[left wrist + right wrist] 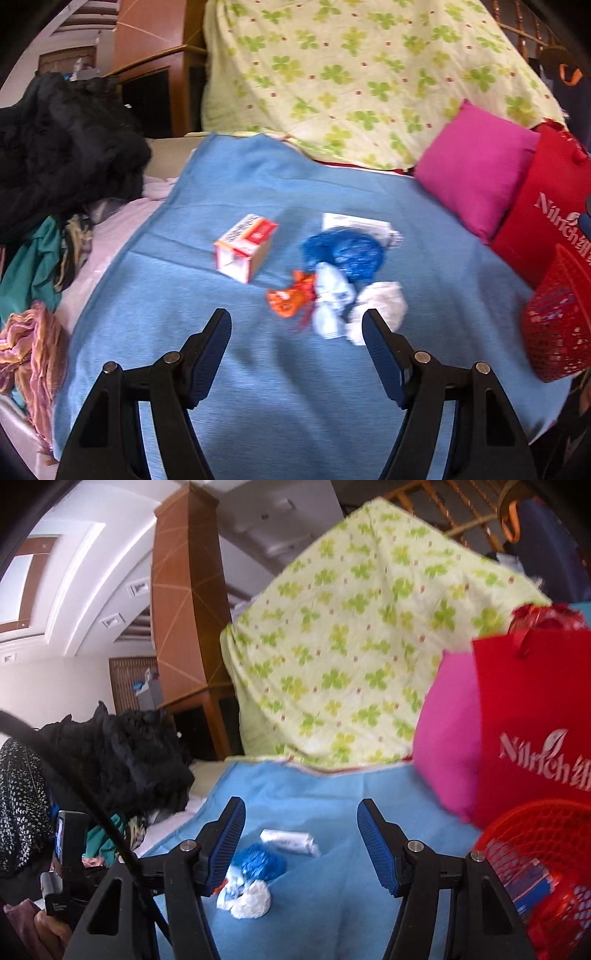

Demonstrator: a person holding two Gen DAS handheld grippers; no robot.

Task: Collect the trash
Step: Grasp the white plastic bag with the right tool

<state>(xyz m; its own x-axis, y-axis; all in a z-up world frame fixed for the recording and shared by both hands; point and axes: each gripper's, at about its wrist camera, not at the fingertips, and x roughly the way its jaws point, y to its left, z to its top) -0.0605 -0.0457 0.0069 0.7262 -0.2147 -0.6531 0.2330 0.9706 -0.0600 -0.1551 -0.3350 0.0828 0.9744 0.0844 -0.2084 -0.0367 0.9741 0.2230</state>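
Note:
Trash lies on a blue blanket [258, 369]: a red and white carton [245, 245], an orange wrapper [290, 299], a crumpled blue bag [345, 253], a pale blue wrapper [330, 299], a white tissue wad [380, 306] and a white packet [360, 223]. My left gripper [297, 325] is open and empty, just short of the pile. My right gripper [301, 818] is open and empty above the blanket, with the blue bag [260, 862], tissue wad [253, 901] and white packet [290, 841] below its left finger. A red mesh basket [546, 871] with trash inside stands at the right; it also shows in the left wrist view [557, 325].
A red shopping bag [546, 210] and a pink cushion [476, 173] lean behind the basket. A clover-print quilt [354, 74] is piled at the back. Dark clothes [62, 147] and scarves [33, 347] lie at the left edge of the bed.

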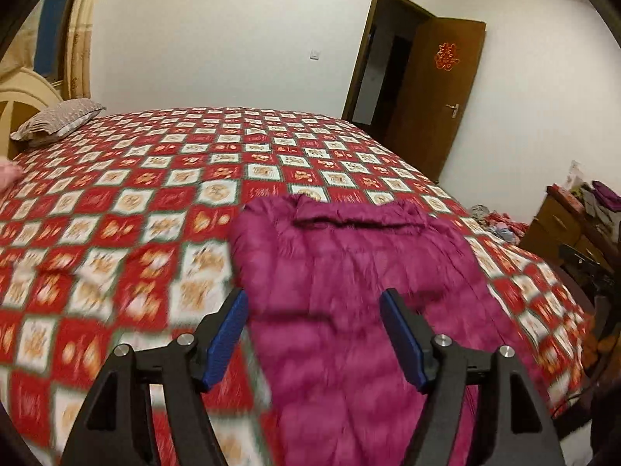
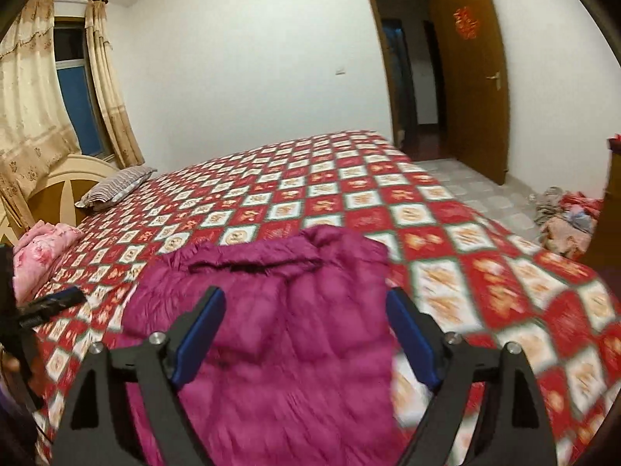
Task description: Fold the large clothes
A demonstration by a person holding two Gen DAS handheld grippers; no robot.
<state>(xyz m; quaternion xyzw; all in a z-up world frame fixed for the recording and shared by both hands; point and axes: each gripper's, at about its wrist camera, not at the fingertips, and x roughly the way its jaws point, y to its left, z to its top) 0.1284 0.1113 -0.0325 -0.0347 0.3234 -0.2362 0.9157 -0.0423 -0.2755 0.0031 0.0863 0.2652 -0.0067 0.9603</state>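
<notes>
One magenta jacket [image 1: 349,272] (lying flat) on the bedspread [image 1: 136,194], one pillow [image 1: 58,120].

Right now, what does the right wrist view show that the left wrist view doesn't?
Only the right wrist view: the window, the pink bedding and the left gripper's tip.
Only the left: the cluttered wooden dresser.
Both: the magenta jacket lying on the red checked bedspread, the striped pillow, the open door, each view's own gripper open and empty.
</notes>
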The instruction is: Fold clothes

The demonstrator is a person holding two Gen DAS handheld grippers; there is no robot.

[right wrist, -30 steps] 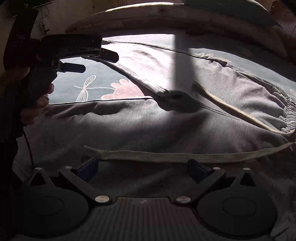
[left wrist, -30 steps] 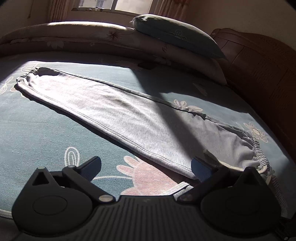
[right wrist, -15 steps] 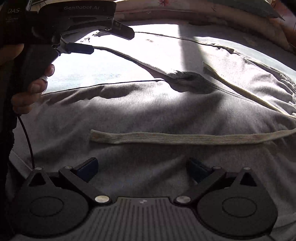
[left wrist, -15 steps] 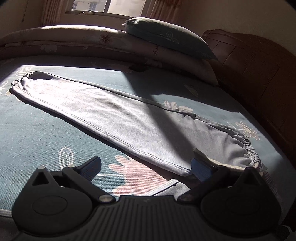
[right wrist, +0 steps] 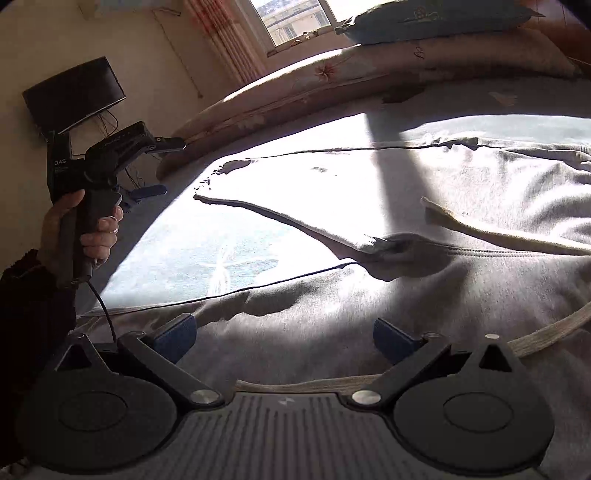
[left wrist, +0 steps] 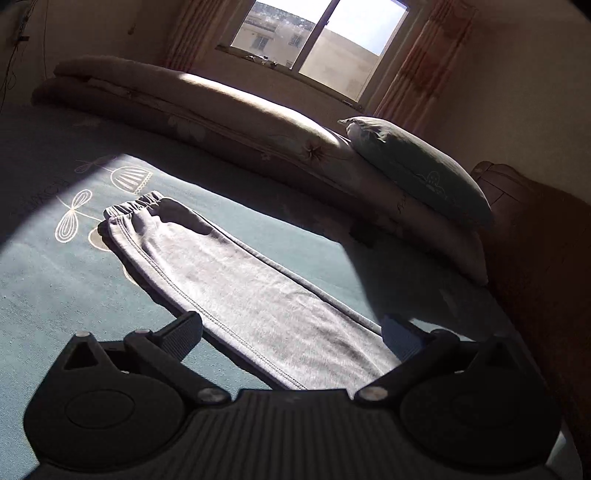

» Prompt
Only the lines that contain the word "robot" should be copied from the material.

» Solution
Demonstrator: a person holding two Gen DAS handheld grippers; no robot.
A demonstration by a person holding two Gen DAS handheld grippers; no robot.
The demonstrator is a person holding two Gen DAS handheld grippers; there is no robot.

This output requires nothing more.